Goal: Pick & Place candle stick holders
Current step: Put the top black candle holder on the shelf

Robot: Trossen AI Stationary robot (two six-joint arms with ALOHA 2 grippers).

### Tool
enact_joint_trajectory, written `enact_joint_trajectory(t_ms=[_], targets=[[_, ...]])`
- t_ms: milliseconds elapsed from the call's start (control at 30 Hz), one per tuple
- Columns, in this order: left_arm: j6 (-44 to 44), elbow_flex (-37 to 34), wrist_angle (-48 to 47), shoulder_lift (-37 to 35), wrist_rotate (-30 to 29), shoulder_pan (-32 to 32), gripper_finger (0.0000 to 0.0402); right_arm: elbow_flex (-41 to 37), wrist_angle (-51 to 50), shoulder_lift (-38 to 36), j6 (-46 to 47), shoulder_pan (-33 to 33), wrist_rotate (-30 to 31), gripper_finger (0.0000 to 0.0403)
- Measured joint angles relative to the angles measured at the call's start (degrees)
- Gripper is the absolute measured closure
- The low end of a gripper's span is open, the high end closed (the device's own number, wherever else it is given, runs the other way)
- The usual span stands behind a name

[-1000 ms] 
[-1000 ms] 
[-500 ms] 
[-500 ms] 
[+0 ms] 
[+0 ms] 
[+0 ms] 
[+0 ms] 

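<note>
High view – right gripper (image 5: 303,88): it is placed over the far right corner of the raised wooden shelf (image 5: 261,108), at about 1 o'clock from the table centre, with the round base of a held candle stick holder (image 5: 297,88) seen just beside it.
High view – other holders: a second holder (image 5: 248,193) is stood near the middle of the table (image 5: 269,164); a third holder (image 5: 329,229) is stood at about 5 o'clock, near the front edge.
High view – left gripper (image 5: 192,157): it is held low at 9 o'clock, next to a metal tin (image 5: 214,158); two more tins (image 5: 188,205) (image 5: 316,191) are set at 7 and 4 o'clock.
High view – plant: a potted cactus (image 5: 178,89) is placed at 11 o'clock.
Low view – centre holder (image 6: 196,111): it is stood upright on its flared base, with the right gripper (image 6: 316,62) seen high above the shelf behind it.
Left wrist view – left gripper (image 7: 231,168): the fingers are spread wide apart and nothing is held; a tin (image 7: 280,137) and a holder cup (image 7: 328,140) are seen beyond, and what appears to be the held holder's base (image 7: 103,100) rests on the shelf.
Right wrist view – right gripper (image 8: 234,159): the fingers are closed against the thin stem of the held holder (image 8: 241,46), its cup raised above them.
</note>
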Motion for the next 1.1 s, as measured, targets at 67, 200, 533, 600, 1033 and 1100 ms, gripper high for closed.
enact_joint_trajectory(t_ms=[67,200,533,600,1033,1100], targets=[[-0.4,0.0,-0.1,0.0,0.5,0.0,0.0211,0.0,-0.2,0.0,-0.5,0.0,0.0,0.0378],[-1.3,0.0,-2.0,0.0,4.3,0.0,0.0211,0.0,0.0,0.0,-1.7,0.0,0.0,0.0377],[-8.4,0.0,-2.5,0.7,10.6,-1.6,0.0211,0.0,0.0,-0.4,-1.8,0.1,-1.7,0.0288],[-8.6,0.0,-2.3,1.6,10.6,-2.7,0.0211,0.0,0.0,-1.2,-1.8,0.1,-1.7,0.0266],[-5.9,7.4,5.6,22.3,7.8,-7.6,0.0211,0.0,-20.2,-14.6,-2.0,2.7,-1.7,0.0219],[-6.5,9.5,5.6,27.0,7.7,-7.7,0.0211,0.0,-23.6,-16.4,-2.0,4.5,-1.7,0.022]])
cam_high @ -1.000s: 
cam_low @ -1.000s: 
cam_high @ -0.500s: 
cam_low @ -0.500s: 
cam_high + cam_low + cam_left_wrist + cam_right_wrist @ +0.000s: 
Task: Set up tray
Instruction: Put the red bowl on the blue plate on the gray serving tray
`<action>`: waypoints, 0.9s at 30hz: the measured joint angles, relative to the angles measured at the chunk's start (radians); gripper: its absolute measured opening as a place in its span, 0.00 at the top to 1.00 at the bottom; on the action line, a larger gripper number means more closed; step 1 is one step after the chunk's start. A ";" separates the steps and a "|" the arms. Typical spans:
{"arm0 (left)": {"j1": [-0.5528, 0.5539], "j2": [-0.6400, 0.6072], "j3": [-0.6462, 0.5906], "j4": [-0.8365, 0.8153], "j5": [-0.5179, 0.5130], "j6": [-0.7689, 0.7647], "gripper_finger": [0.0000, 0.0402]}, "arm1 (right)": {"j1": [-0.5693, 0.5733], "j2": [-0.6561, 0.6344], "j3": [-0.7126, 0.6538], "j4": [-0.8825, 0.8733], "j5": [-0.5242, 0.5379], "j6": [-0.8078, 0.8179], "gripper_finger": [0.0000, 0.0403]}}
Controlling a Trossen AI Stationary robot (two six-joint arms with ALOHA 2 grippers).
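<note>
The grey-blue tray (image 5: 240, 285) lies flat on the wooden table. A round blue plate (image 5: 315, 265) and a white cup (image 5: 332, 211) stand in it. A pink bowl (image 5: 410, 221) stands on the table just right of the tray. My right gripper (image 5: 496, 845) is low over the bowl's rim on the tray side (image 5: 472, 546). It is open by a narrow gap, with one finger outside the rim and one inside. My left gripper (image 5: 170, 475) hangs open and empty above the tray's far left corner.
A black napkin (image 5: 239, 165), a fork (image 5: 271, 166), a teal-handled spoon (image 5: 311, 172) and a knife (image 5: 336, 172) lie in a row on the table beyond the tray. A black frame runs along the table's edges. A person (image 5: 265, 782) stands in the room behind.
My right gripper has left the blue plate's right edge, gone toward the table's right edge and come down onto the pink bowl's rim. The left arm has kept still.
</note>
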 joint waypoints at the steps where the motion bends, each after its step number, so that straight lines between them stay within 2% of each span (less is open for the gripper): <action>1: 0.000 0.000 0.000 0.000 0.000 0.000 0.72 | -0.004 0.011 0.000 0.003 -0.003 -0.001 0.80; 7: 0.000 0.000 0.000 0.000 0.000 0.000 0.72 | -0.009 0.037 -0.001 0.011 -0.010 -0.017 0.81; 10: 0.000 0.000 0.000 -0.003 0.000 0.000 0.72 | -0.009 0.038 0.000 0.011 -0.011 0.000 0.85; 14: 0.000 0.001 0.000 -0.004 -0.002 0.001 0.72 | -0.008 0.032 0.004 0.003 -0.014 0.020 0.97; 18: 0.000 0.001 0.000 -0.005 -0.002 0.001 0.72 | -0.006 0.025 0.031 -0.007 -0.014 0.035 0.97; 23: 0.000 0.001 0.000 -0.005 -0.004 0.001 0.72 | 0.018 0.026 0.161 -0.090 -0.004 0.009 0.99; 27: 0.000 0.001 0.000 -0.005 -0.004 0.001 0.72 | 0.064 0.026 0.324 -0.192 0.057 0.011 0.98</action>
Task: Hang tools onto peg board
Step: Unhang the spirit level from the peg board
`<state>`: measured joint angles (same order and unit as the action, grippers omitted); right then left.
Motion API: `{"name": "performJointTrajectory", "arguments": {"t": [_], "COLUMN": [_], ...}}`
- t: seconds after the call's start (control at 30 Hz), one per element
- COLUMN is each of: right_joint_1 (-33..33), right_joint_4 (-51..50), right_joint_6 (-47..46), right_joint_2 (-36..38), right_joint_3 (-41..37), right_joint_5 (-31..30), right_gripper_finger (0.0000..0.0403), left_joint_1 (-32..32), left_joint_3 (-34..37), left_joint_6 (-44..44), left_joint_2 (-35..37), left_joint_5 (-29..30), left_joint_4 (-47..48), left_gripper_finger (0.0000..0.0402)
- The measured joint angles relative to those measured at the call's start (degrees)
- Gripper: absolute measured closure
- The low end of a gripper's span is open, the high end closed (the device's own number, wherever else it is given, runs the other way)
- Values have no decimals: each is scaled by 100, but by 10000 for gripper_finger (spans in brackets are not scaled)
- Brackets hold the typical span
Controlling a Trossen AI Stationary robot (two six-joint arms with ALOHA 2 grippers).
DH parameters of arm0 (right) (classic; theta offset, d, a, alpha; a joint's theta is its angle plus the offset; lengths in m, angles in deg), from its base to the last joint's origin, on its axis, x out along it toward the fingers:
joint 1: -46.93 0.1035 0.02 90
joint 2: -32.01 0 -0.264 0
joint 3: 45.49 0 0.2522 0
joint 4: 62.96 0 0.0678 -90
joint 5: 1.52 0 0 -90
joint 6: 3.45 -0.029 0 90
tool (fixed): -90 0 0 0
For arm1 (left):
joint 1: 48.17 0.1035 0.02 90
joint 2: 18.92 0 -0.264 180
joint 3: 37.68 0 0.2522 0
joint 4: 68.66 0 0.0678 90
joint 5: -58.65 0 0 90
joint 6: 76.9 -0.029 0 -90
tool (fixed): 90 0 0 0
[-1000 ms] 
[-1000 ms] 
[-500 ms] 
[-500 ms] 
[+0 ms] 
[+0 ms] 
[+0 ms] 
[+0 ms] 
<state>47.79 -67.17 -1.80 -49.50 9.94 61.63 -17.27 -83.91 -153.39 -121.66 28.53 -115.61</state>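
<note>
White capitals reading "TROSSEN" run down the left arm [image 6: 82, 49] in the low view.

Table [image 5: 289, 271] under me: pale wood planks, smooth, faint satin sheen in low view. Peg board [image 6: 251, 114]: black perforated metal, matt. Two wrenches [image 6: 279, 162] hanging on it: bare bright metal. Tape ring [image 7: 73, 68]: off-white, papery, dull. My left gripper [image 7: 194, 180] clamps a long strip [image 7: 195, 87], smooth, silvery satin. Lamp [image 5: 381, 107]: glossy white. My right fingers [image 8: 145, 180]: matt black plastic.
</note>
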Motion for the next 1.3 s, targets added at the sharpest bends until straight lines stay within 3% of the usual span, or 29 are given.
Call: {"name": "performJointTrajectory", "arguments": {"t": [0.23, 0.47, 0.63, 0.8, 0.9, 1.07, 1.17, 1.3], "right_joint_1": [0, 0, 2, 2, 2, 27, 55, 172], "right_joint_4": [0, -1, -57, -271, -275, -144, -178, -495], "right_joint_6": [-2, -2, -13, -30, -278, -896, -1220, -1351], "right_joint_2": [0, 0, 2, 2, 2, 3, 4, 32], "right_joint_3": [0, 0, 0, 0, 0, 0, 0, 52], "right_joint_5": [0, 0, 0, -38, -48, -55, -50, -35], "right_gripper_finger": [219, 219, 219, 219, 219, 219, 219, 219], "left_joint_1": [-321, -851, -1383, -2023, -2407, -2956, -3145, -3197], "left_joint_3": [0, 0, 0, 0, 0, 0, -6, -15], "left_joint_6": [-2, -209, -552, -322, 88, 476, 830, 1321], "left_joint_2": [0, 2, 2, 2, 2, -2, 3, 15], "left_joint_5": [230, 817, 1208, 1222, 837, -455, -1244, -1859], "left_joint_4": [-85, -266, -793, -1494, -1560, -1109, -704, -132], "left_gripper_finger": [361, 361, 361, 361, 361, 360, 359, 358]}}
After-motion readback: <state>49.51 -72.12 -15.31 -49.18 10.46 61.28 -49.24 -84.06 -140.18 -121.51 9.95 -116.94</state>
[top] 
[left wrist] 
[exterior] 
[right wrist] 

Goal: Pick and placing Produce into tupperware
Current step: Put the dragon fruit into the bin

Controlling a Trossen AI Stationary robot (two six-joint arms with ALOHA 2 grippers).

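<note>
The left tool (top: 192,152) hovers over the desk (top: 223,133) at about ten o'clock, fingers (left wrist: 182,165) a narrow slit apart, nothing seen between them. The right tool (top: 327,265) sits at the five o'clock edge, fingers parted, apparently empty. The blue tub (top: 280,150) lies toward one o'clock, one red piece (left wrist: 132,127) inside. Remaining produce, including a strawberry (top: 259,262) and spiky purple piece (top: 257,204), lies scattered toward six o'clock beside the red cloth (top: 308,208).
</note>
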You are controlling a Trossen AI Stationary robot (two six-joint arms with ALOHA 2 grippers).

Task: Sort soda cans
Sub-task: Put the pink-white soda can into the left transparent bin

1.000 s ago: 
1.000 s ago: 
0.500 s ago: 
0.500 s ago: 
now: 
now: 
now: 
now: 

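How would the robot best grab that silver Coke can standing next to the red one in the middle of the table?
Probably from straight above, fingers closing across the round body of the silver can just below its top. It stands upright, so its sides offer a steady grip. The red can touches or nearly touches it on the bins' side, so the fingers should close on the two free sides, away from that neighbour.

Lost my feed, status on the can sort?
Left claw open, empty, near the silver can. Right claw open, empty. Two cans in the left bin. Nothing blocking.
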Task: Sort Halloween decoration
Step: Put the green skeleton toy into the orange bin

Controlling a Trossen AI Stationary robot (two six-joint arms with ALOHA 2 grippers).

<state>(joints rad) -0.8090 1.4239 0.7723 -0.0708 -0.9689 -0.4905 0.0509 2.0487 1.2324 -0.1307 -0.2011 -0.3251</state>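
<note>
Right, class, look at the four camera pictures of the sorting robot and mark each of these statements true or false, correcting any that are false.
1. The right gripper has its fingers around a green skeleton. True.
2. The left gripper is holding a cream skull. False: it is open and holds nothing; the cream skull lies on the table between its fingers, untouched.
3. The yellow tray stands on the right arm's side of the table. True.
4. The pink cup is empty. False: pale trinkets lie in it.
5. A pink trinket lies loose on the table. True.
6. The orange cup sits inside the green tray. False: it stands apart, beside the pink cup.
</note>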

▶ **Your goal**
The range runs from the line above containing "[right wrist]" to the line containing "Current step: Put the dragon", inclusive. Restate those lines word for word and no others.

▶ **Output of the task**
[right wrist] 

Goal: Pick and placing Produce into tupperware
Current step: Put the dragon fruit into the bin

The given answer completes the exercise.